Dengan posisi sosial itu maka esensi dari teater selain sebagai ekspresi seni juga sebagai penyampai pesan terhadap realitas sosial yang timbul.
Apalagi buat kita yang hidup di zaman di mana aspirasi menjadi barang yang menakutkan bagi kekuasaan. Seni entah itu teater, puisi atau yang lain bisa menjadi semacam ekspresi tak langsung, aspirasi atau kritik yang dibalut dalam pemanggungan seni.
Tapi semakin ke sini di mana kebudayaan masyarakat semakin menuju hanya pada satu titik, yaitu kesejahteraan. Maka seni teater mau tidak mau harus ikut tunduk pada hukum komersil itu tadi. Dinamika komersial itu kemudian menyeleksi mana teater yang boleh hidup selaras dengan kriteria komersial diangkut ke gedung-gedung pertunjukan dan mana yang harus mati entah dikubur masa silam atau diangkut truk kekuasaan ke lorong penjara.
Pilihan hanya dua, ikut arus standar komersial atau terbuang.
Pelaku seni teater lalu terfokus pada latihan mengasah estetika, mengasah disiplin dalam takaran produktivitas, membangun branding dengan tujuan agar relevan di panggung-panggung besar kesenian.
Lalu apa kritik dan ekspresi realita sosial masih mungkin tumbuh di sana? Ya mungkin saja, tapi kepada siapa dia diperdengarkan, bukan kepada yang membutuhkan pembelaan atau pencerahan, tapi hanya kepada yang butuh hiburan.
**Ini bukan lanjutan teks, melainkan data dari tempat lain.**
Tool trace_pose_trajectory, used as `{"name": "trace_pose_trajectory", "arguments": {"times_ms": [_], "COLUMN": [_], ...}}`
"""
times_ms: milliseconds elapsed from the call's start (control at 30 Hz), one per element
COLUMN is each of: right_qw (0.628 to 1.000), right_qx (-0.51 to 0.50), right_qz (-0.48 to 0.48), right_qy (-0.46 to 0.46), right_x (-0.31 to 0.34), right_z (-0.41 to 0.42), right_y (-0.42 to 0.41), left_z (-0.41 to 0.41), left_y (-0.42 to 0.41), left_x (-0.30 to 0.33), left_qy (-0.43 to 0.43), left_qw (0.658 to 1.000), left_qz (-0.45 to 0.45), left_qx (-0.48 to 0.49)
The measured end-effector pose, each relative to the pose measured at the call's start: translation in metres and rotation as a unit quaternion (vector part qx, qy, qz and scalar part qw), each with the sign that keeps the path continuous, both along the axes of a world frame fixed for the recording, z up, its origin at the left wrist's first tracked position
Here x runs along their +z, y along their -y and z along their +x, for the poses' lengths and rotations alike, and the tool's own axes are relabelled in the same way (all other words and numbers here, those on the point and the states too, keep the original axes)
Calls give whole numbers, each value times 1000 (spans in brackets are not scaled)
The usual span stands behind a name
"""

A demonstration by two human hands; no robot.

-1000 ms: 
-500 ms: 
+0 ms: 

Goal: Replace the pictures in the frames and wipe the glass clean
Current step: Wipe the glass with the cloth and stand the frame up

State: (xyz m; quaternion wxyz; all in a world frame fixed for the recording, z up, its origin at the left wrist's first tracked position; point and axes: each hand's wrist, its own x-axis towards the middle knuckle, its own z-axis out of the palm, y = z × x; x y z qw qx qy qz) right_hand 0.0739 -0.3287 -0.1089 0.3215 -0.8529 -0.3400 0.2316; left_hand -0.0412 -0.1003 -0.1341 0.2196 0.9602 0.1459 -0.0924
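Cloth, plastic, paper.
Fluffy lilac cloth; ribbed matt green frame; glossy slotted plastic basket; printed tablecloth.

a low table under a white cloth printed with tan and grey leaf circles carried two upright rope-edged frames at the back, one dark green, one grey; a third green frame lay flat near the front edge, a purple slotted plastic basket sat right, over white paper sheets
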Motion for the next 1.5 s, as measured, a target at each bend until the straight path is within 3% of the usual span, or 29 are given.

Saya tidak sedang menyalahkan pelaku seni itu sendiri, karena kembali di awal teater adalah cermin sosial dari masyarakat. Maka bila teater tidak dapat mempertahankan hidupnya di tengah-tengah masyarakat, tidak dapat dipanggungkan di sawah kering selepas panen, di sela-sela meja penjemuran ikan kampung nelayan. Sebabnya mungkin bukan hanya represifnya kekuasaan.